From first line to last, retype the data exactly.
═══ Information provided ═══
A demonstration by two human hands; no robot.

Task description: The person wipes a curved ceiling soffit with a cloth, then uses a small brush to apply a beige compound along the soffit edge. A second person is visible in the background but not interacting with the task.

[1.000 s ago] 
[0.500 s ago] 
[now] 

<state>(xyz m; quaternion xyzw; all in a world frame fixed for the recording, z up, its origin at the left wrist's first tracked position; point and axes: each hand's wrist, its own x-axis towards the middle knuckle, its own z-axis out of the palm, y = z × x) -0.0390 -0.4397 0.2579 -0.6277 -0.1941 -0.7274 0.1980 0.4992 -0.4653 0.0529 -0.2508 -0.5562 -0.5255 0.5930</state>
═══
▸ **Exercise result**:
A demonstration by two human hands; no robot.

Task description: The person wipes a curved ceiling soffit with a cloth, then uses a small brush to apply a beige compound along the soffit edge. A second person is visible in the background but not interacting with the task.

[1.000 s ago] 
[0.500 s ago] 
[now] 

<state>(xyz m; quaternion xyzw; all in a world frame fixed for the recording, z up, its origin at the left wrist's first tracked position; point and axes: each hand's wrist, its own x-axis towards the middle knuckle, its own z-axis out of the palm, y = z × x) -0.0390 -0.4397 0.2579 -0.6277 -0.1941 -0.7274 0.1980 0.4992 -0.4653 0.0529 -0.2508 -0.5562 -0.5255 0.5930</state>

The exercise requires no further answer.